§ WHAT IS NEEDED
Make an exact copy of the records below, leaving every image out.

§ RECORD SET
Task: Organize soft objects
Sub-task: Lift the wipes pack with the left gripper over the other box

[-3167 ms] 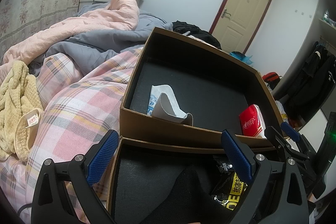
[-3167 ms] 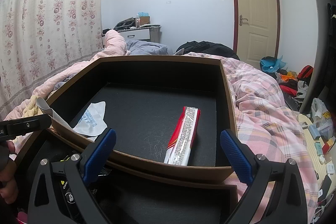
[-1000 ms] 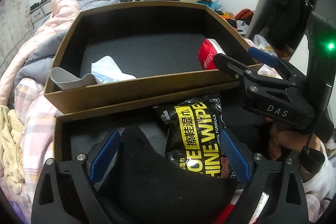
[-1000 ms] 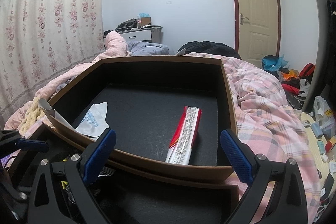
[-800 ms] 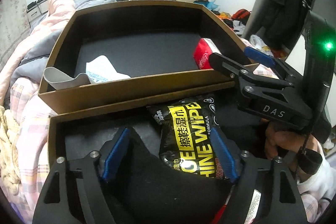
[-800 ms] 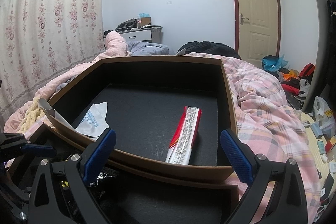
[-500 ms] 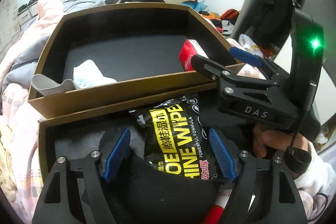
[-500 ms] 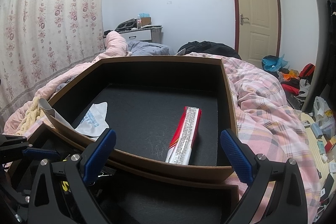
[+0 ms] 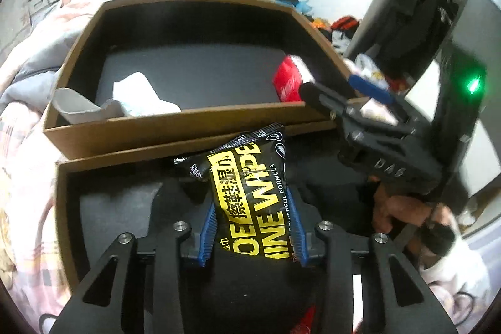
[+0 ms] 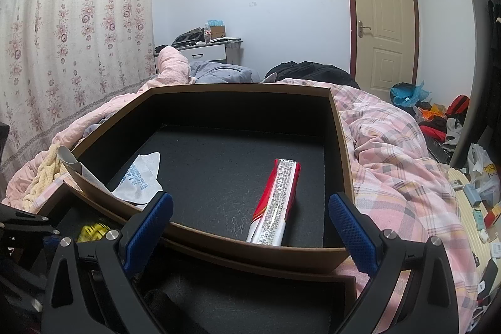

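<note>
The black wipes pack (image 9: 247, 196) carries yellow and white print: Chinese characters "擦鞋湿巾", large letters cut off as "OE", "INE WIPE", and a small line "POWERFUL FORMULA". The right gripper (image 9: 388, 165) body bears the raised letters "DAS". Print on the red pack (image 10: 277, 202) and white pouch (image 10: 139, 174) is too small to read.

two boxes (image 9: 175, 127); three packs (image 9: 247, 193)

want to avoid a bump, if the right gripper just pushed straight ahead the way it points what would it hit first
Probably the near wall of the far box, which crosses between the open right gripper's pads. Should it clear that rim, the red and white packet on the box floor lies next in line. Depth is hard to judge here.
</note>
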A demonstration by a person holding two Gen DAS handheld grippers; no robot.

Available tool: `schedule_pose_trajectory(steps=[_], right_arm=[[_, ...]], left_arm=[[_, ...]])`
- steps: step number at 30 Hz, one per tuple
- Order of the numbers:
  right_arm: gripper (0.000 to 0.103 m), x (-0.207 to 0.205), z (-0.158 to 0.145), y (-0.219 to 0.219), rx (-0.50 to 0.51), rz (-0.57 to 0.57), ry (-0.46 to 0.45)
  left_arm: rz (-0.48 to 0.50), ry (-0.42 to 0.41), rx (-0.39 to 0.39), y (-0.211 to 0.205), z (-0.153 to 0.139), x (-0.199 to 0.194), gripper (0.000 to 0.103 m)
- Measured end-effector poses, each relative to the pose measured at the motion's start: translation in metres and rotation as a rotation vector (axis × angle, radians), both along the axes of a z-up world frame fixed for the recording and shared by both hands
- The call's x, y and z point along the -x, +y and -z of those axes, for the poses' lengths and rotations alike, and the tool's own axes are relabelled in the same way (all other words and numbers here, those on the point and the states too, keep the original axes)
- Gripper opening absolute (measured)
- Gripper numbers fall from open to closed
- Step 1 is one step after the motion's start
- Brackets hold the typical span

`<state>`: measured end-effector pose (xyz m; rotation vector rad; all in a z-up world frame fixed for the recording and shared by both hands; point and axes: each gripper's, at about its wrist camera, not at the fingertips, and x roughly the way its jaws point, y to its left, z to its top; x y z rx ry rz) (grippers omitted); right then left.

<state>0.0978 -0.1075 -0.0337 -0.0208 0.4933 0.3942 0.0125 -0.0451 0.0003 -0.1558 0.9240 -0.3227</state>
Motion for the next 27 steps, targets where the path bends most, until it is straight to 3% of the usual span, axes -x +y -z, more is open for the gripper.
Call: schedule_pose_trajectory(steps=[11, 16, 24, 27], right_arm=[[0.099, 0.0, 0.0, 0.0, -0.001, 0.0, 0.001], [0.099, 0.0, 0.0, 0.0, -0.001, 0.0, 0.001], [0.099, 0.0, 0.0, 0.0, -0.001, 0.0, 0.001], [0.099, -0.001, 0.0, 0.0, -0.001, 0.0, 0.001]], left_arm=[[-0.034, -0.094, 0.072, 0.027, -0.038, 0.014, 0.036], [-0.081, -0.225, 0.03, 0.032, -0.058, 0.03, 0.036], [-0.144, -0.382, 0.08, 0.046, -0.074, 0.039, 0.036], [-0.16, -0.423, 0.045, 0.045, -0.076, 0.033, 0.036]])
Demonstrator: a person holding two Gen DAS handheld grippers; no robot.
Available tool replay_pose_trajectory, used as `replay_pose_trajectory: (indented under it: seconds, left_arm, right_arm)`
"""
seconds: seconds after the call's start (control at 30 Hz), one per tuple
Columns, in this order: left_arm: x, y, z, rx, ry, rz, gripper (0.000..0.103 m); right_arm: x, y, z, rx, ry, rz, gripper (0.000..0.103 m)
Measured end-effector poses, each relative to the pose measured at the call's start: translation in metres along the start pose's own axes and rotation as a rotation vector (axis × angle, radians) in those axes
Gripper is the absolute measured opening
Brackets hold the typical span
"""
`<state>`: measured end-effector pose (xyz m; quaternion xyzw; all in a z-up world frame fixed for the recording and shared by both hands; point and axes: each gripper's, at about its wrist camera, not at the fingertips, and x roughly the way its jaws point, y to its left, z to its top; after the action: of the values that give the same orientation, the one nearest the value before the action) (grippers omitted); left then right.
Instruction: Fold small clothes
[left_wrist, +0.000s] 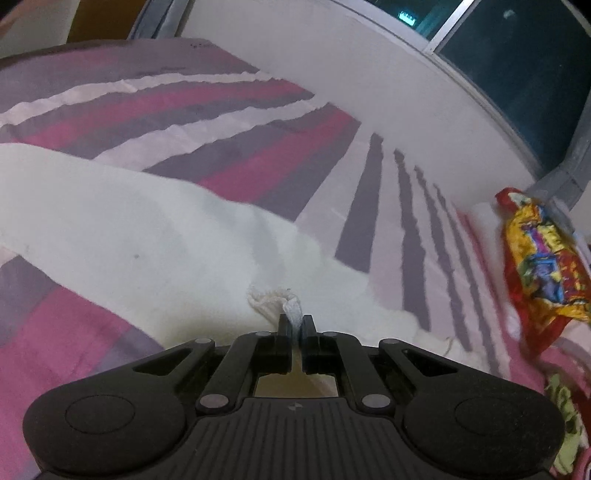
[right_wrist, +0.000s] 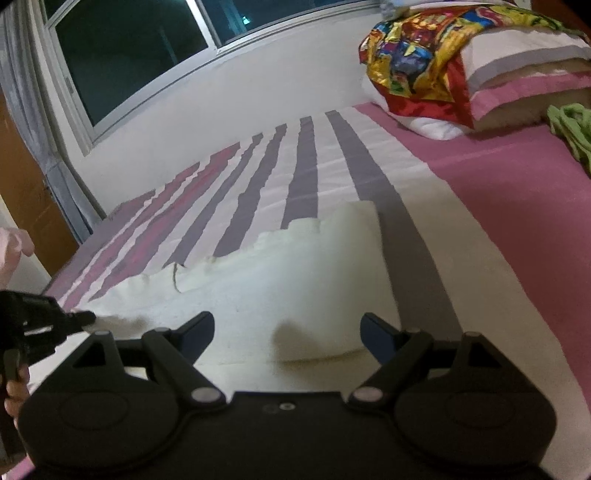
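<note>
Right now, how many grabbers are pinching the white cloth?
1. The left gripper is shut on the white cloth's frayed edge. The right gripper hovers open above it, gripping nothing.

A cream-white cloth (right_wrist: 280, 273) lies across a bedsheet (right_wrist: 498, 206) striped in grey, magenta and pale pink, with a broad solid pink band. A red-bordered fabric (right_wrist: 413, 62) printed in yellow and blue drapes a white, pink-edged pillow (right_wrist: 524, 62), beside a green garment (right_wrist: 570, 127). Both tools, left (left_wrist: 296, 325) and right (right_wrist: 288, 332), are black.
</note>
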<state>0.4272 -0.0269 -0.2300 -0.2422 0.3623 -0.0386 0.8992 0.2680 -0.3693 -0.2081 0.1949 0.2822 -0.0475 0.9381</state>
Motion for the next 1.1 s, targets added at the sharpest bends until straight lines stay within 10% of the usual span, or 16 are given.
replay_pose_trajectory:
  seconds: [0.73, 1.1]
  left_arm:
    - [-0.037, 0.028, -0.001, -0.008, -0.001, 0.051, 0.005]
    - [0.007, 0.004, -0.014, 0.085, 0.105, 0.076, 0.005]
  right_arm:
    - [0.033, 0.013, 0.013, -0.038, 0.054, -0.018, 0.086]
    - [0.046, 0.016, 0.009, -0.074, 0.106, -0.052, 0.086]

§ SOLUTION TO THIS TASK
Task: Organize soft objects
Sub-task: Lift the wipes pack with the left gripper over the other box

[-3167 ms] 
[-3167 ms] 
[-1000 ms] 
[-1000 ms] 
[-800 ms] 
[-800 ms] 
[-500 ms] 
[-500 ms] 
[+0 ms] 
[+0 ms] 

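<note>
The black wipes pack (image 9: 247, 196) carries yellow and white print: Chinese characters "擦鞋湿巾", large letters cut off as "OE", "INE WIPE", and a small line "POWERFUL FORMULA". The right gripper (image 9: 388, 165) body bears the raised letters "DAS". Print on the red pack (image 10: 277, 202) and white pouch (image 10: 139, 174) is too small to read.

two boxes (image 9: 175, 127); three packs (image 9: 247, 193)

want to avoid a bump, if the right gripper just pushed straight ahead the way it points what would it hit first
Probably the near wall of the far box, which crosses between the open right gripper's pads. Should it clear that rim, the red and white packet on the box floor lies next in line. Depth is hard to judge here.
</note>
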A demonstration by a person holding two Gen DAS handheld grippers; no robot.

Available tool: `schedule_pose_trajectory(steps=[_], right_arm=[[_, ...]], left_arm=[[_, ...]])`
- steps: step number at 30 Hz, one per tuple
- Order of the numbers:
  right_arm: gripper (0.000 to 0.103 m), x (-0.207 to 0.205), z (-0.158 to 0.145), y (-0.219 to 0.219), rx (-0.50 to 0.51), rz (-0.57 to 0.57), ry (-0.46 to 0.45)
  left_arm: rz (-0.48 to 0.50), ry (-0.42 to 0.41), rx (-0.39 to 0.39), y (-0.211 to 0.205), z (-0.153 to 0.139), x (-0.199 to 0.194), gripper (0.000 to 0.103 m)
- Measured end-effector poses, each relative to the pose measured at the motion's start: translation in metres and rotation as a rotation vector (axis × angle, radians), both along the axes of a z-up world frame fixed for the recording and shared by both hands
- The call's x, y and z point along the -x, +y and -z of those axes, for the poses' lengths and rotations alike, and the tool's own axes are relabelled in the same way (all other words and numbers here, those on the point and the states too, keep the original axes)
- Gripper opening absolute (measured)
- Gripper numbers fall from open to closed
- Step 1 is one step after the motion's start
- Brackets hold the typical span

`<state>`: measured end-effector pose (xyz m; rotation vector rad; all in a z-up world frame fixed for the recording and shared by both hands; point and axes: each gripper's, at about its wrist camera, not at the fingertips, and x roughly the way its jaws point, y to its left, z to its top; x y z rx ry rz) (grippers omitted); right then left.

<state>0.0978 -0.1075 -0.0337 -0.0208 0.4933 0.3942 0.0125 -0.0451 0.0003 -0.1558 0.9240 -0.3227</state>
Motion for the next 27 steps, targets where the path bends most, until it is straight to 3% of the usual span, axes -x +y -z, more is open for the gripper.
Call: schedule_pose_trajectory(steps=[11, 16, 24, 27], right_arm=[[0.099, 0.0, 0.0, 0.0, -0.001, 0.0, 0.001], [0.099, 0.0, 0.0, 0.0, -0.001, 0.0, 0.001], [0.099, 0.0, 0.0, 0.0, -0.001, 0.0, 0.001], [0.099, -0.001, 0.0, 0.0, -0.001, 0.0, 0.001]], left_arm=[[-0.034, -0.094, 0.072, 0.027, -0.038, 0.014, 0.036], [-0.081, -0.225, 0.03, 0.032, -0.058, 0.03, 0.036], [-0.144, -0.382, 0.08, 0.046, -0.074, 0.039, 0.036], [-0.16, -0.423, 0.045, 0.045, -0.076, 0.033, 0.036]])
Demonstrator: a person holding two Gen DAS handheld grippers; no robot.
Available tool replay_pose_trajectory, used as `replay_pose_trajectory: (indented under it: seconds, left_arm, right_arm)`
"""
seconds: seconds after the call's start (control at 30 Hz), one per tuple
Columns, in this order: left_arm: x, y, z, rx, ry, rz, gripper (0.000..0.103 m); right_arm: x, y, z, rx, ry, rz, gripper (0.000..0.103 m)
Measured end-effector poses, each relative to the pose measured at the call's start: translation in metres along the start pose's own axes and rotation as a rotation vector (axis × angle, radians) in those axes
Gripper is the absolute measured opening
Brackets hold the typical span
"""
`<state>`: measured end-effector pose (xyz m; quaternion xyzw; all in a z-up world frame fixed for the recording and shared by both hands; point and axes: each gripper's, at about its wrist camera, not at the fingertips, and x roughly the way its jaws point, y to its left, z to its top; after the action: of the values that give the same orientation, the one nearest the value before the action) (grippers omitted); left then right.
Instruction: Fold small clothes
[left_wrist, +0.000s] 
[right_wrist, +0.000s] 
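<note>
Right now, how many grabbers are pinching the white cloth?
1. The left gripper is shut on the white cloth's frayed edge. The right gripper hovers open above it, gripping nothing.

A cream-white cloth (right_wrist: 280, 273) lies across a bedsheet (right_wrist: 498, 206) striped in grey, magenta and pale pink, with a broad solid pink band. A red-bordered fabric (right_wrist: 413, 62) printed in yellow and blue drapes a white, pink-edged pillow (right_wrist: 524, 62), beside a green garment (right_wrist: 570, 127). Both tools, left (left_wrist: 296, 325) and right (right_wrist: 288, 332), are black.
</note>
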<state>0.4272 -0.0269 -0.2300 -0.2422 0.3623 -0.0386 0.8992 0.2680 -0.3693 -0.2081 0.1949 0.2822 -0.0475 0.9381</state>
Motion for the next 1.1 s, targets added at the sharpest bends until straight lines stay within 10% of the usual span, or 16 are given.
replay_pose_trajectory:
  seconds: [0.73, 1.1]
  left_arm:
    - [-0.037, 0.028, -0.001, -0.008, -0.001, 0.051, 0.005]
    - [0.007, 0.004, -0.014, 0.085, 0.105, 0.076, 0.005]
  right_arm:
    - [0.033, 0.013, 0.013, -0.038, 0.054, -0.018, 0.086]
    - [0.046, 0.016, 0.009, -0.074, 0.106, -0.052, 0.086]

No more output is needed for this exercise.